Sgt. Danny Wiggins, the commander of Wichita Falls Police Department's dive team, says, "It's causing us to go farther and farther out from Wichita Falls to find some bodies of water where we can actually do some training."
WFPD's dive team has to travel hundreds of miles away from the city to find a lake that has enough water that they can train in to keep their skills sharp.
"We just don't have the depth of water in there," Sgt. Wiggins says. "The water there around the area is really dirty and silty. We try to do as little training in that as we can to help preserve our equipment and make it last longer."
On Wednesday, the team made the 100-mile drive to Lake Murray in Ardmore, OK for its July training session.

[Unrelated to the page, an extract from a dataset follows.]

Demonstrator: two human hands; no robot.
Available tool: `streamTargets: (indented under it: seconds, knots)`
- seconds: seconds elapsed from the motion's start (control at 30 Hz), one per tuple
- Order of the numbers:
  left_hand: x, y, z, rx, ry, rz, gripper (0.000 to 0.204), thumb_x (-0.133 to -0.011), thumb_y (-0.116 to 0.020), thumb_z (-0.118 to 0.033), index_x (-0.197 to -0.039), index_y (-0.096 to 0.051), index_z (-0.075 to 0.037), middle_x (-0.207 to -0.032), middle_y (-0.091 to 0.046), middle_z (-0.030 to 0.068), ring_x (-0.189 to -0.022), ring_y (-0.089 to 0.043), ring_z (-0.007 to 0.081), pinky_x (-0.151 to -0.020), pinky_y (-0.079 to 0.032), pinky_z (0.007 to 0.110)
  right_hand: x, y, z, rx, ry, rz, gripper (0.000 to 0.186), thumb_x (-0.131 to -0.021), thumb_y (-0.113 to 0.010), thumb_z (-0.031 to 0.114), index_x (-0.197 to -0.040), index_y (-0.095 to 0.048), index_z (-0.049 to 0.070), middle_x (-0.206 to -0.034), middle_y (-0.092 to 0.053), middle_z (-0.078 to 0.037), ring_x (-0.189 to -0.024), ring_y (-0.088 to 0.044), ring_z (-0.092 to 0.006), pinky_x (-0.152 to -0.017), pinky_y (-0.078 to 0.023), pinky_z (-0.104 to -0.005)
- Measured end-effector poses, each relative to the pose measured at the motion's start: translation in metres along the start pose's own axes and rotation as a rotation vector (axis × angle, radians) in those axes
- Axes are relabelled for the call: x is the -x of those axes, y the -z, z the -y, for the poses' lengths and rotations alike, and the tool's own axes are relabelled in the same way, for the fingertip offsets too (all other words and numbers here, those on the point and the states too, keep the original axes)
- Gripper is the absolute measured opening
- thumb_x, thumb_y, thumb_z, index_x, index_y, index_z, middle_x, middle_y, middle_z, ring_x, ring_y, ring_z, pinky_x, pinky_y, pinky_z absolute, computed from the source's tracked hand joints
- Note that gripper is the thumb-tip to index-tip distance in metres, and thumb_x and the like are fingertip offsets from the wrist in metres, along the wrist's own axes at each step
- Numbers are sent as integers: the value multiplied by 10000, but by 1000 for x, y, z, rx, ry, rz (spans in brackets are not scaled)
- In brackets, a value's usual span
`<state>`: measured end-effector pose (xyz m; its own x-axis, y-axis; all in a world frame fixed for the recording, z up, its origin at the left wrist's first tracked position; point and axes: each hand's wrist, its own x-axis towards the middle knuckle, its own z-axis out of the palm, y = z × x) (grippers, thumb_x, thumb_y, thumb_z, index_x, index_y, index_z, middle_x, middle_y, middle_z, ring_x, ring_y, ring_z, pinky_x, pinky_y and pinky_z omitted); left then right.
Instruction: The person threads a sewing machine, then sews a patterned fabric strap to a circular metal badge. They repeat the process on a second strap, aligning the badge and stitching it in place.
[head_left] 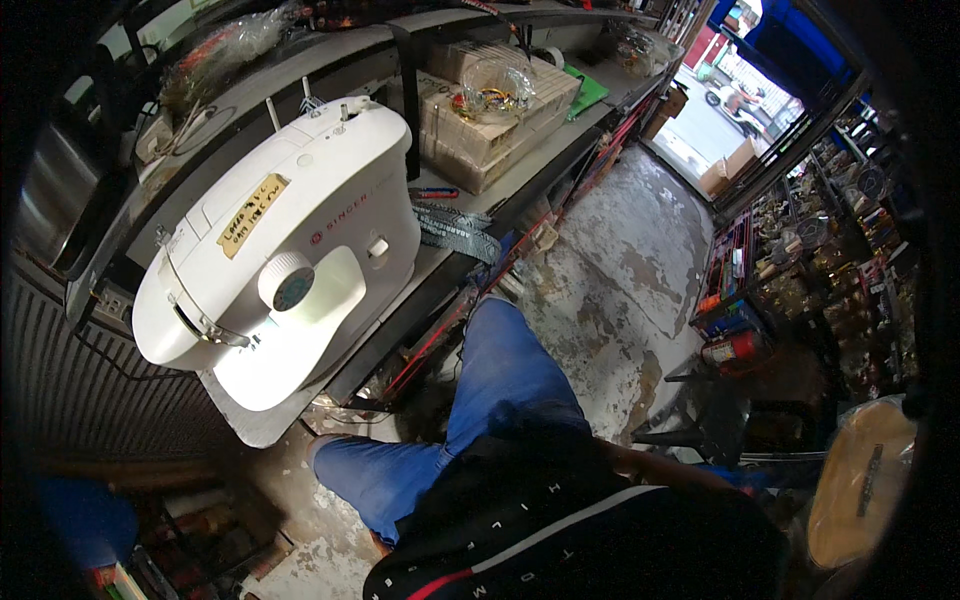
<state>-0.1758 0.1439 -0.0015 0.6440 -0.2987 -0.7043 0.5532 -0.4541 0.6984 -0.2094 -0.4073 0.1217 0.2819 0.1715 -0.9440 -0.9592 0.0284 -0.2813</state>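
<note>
A white sewing machine [345, 215] stands at the edge of the workbench on the left, with a strip of tan tape on its top and a round dial on its side. No hand touches it. Part of my right forearm [640, 467] shows beside my dark shirt, reaching to the right into shadow; I cannot make out the hand at its end. My left hand is out of sight. Behind the machine lie a grey printed strap [455, 232] and a small red and blue tool [435, 193].
On the bench, a taped cardboard box [490, 130] carries a clear plastic container [497, 88] of small coloured parts. A green item [585, 93] lies beyond. Crowded shelves [830, 240] line the right. A wooden-topped seat [862, 485] stands at the lower right. A doorway opens onto a street.
</note>
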Motion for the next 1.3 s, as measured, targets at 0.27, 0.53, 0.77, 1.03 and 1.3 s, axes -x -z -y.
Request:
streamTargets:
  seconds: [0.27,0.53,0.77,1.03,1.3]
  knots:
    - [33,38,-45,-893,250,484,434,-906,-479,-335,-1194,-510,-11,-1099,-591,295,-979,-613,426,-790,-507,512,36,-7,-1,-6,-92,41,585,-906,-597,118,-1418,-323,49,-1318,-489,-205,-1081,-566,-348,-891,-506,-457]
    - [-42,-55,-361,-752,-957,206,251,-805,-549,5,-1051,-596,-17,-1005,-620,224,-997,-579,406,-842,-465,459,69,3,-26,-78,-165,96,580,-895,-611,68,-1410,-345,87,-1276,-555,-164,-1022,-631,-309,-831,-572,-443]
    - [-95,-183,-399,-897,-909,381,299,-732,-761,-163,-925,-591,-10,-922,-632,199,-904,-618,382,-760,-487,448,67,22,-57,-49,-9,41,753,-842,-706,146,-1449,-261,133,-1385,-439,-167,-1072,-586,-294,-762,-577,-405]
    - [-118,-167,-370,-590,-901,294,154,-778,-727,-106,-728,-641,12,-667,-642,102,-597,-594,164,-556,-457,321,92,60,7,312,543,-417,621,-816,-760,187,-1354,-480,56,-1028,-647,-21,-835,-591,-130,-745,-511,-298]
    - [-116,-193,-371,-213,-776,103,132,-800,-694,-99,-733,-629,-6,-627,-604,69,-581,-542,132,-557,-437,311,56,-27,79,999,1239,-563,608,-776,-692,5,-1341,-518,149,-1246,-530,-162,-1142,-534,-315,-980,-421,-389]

Steve Vaughn, a member of the dive team, says, "Training in water like this, you can see everything that's going on. We'll get used to what we see. Then when we go back to some water where we can't see, we rely on this training that we know what everybody's doing and what it looks like. Also we work on search patterns and communication with each other."
And even in a drought, it's important to continue training, because the divers never know when they might get called out.
"What our job is is basically search and recovery," Sgt. Wiggins says. "Anything that's lost in a body of water. If it's been thrown in there as evidence, it's been taken in a burglary, or a stolen weapon that's been tossed off the get ride of it so someone doesn't have it, or a drowning victim. They call us, we go underwater, and we locate it."
In this drought, everyone must adapt and adjust, just like WFPD's dive team.
The team also uses Lake Elmer Thomas and Lawtonka near Lawton, and Possum Kingdom Lake for its training sessions.